Over My Shoulder

Leland Miller: China Q2 Early Look Brief

August 25, 2017

This is another in our series of reports that come from my Camp Kotok friends. I have long been a friend of Leland Miller. He puts out (along with a substantial host of compatriots) something called the China Beige Book each quarter. Basically they interview (if memory serves me correctly) about 2000 large Chinese companies in every sector to get a good idea of what is actually happening in the Chinese economy. There is nothing else like it, and anybody who is investing large sums or who just does business in China gladly plays the six-figure price to get access to their data and research.
 
Even this quarterly brief that I attach is embargoed, and I am generally not allowed to send it on. Leland made an exception this time (after consultation with his partners) because of the Camp Kotok theme. Just for the record, you would have to spend well over $200,000 to get access to the research I have sent you in the past few weeks (of course, that's on an annual basis). Just wanted you to know you are getting your $179 a year’s worth.
 
Now I'm going to copy and paste the email intro that Leland sent me, which has some qualifiers and insights.
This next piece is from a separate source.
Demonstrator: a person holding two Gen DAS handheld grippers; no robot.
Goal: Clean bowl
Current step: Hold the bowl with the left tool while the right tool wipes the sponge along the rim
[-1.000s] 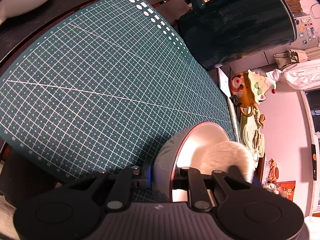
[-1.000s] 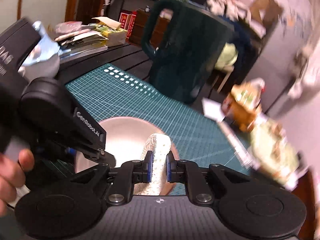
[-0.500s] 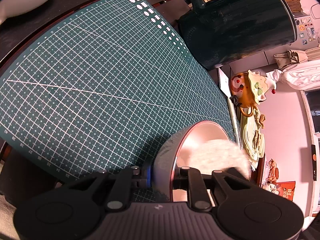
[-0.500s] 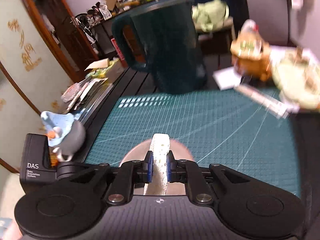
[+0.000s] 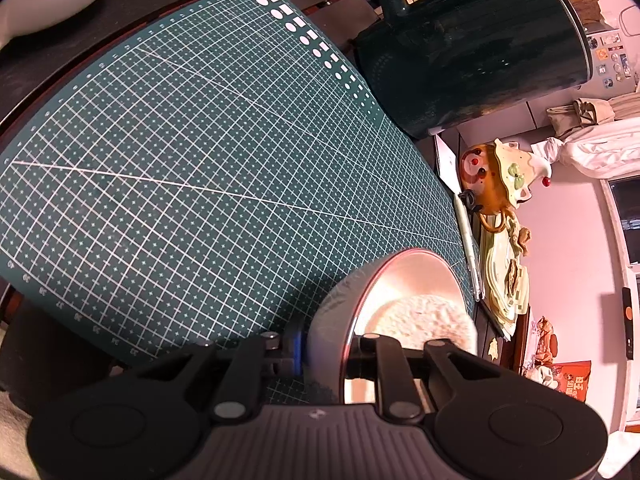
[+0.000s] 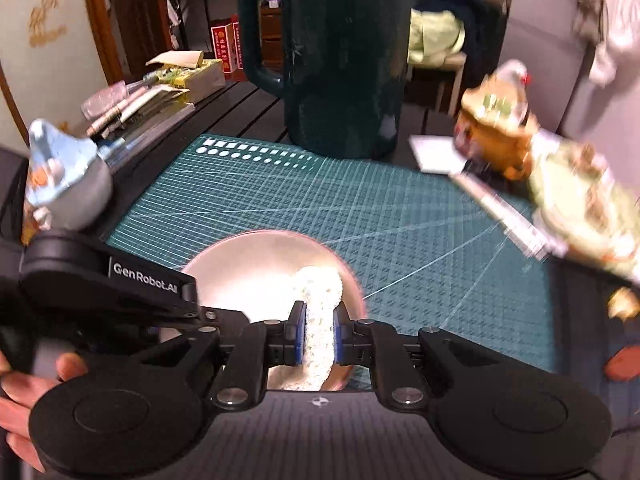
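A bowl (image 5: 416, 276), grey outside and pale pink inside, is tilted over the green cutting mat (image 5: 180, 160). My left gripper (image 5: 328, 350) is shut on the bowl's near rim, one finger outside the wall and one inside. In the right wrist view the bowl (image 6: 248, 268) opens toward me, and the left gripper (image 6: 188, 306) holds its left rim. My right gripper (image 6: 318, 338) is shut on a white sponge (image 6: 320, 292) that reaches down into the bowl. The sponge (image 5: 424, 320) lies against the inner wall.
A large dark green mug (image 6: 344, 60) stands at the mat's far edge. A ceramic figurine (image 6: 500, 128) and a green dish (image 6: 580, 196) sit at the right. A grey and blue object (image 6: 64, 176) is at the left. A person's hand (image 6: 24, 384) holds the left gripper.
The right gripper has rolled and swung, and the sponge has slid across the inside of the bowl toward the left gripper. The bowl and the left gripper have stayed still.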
I should note that in our recent conversations Leland was more upbeat about China than he has been in a few years. That is not saying that he'll be that way next year, but the facts on the ground right now are all pretty good. Now let's go to Leland:
 
John,
 
As promised, here is our Early Look Brief from last quarter.  Per the usual, it was released ten days before the end of the quarter, which makes it the earliest look in the world at the current quarter's data.
 
A lot of this now seems consensus – as all good assessments should in hindsight – but if you recall at the time (mid-to-late June) there was growing sentiment that (1) the economy had already peaked for 2017 and was now starting to slow; (2) deleveraging was having a major effect on corporates; and (3) the commodities sector had likely peaked in Q1 and was now in slowdown mode as well.  Our data undercut all of these.
 
Moreover, the steel and especially aluminum rallies which we wrote about at length back then are still going strong. (We took a lot of heat for those calls initially, because the consensus at the time was that April's volatility, coupled with the deleveraging campaign, meant commodities had seen their inflection point months earlier.)
 
One other thing to note: we're the only firm in the world able to track 'changes in net capacity' across coal, aluminum, steel and copper in China.  This is important, because all our recent metals bullishness notwithstanding, we think markets have badly misunderstood the supply side picture for all of those sub-sectors, and continue to do so.  Our data show quite convincingly that Beijing is *not* cutting overall capacity the way most analysts think they are... and this realization is likely to cause commodities investors some serious pain in 2018.
 
Happy to discuss any particular points, overall or related to commodities.